Q: Why do some people need a flu jab every autumn?

RA: The reason that some people need a flu jab every autumn is that influenza has seasonal peaks and troughs. Flu doesn't really circulate very much in the summer and having the flu jab in September or October allows you to develop some immunity for when flu's really circulating in the winter. The reason why that needs to be repeated every year is that the flu virus changes very rapidly so the immunity you develop one year won't necessarily help to protect you the following year. Then why do only some people get the flu jab? Well we know that it's more serious to get flu if you're elderly or if you have a certain medical condition like heart failure. The vaccination programme is specifically targeted at those 'at risk' groups.

Q: How does the universal flu vaccine actually work?

RA: A universal flu vaccine is one that can provide protection against a broad range of influenza strains. There are many different ways to try and achieve that and ours is just one vaccine candidate in development. What all universal flu vaccine candidates have in common is that, although some of the parts of the flu virus change rapidly, there are actually other parts of the virus that are relatively stable year on year. They are also relatively the same between different strains of flu. Universal vaccines target the immune system at these relatively stable parts of the virus. Our vaccine specifically works by stimulating a type of cell called T cells, and these T cells recognise a couple of key internal proteins from within the flu virus. That has some issues; T cells to some extent will decrease more rapidly over time as opposed to things like antibodies which more conventional vaccines utilise. Another question is: will universal vaccines be able to replace the normal seasonal flu jab? That is certainly the ultimate goal, but that is going to be particularly challenging. Our vaccine candidate is designed to protect against different strains within Influenza A, but there is also an Influenza B. So a truly universal vaccine will need to cross both of those strains, which will be quite difficult.

Q: When will it be available for everybody?

RA: It is difficult to say with any certainty; roughly it takes about ten years to take a vaccine from the early stages of clinical development through to being licensed for generalised use. Rather than a truly universal vaccine springing onto the market, I think it is more likely that we will see a series of vaccines being released, each of which will provide more and more protection against a broader and broader range of Influenza strains.

Q: What are the most important lines of research that have developed over the last five or ten years?

RA: H5N1 Avian Influenza has been very important over the last ten years. Initially cases were reported in Hong Kong and main land China, but it is not a disease that has gone away. In fact it has spread progressively further and further West. Even last year Egypt reported some cases where people had died from H5N1 Influenza. And so a lot of the work has been looking at how the immune responses that we get to that strain, how those interact and relate to immune responses that we get to more conventional strains of flu.
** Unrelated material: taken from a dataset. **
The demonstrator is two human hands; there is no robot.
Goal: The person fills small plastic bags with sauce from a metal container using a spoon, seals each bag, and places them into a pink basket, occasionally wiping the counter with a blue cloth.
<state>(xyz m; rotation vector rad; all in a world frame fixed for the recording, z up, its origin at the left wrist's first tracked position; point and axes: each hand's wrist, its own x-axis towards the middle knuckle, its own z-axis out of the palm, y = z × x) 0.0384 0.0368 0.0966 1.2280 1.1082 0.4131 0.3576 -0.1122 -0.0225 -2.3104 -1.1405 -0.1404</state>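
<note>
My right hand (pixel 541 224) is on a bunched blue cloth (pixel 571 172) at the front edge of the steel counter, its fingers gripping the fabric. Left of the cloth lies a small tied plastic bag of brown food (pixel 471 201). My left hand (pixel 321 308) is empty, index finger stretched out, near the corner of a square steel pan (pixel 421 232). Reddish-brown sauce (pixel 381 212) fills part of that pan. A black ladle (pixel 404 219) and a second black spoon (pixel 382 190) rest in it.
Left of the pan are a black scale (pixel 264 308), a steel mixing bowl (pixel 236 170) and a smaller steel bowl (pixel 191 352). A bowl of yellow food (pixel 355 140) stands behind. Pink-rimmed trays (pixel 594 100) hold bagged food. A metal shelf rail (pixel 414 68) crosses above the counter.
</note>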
For us developing universal vaccines, another important line of research in the last few years has been trying to identify the particular parts of the flu virus are going to be the important targets for our universal vaccines.

Q: Why does your line of research matter and why should we put money into it?

RA: Vaccine research matters a lot; if you think about where we would be without vaccines we would still be faced with polio epidemics and smallpox and measles. Sometimes progress with one vaccine can help develop other vaccines, for example if people discover an adjuvant that works with a vaccine, or discover a new manufacturing process with a vaccine, that can help the field in general. Flu itself is a very important disease – the World Health Organisation estimates that between a quarter of a million and half a million people worldwide die of flu each year, and there is good evidence that flu vaccines can prevent disease. So our line of research is very important because it might help to save lives in the future. Finding a universal vaccine is particularly important because of the inevitability of the next pandemic. In the 20th century we had three pandemic s, with Spanish Flu being the most severe. The 2009 Swine Flu epidemic was relatively less severe, but it is only a matter of time before the next severe pandemic comes along.

Q: How does your research fit into translational medicine within the department?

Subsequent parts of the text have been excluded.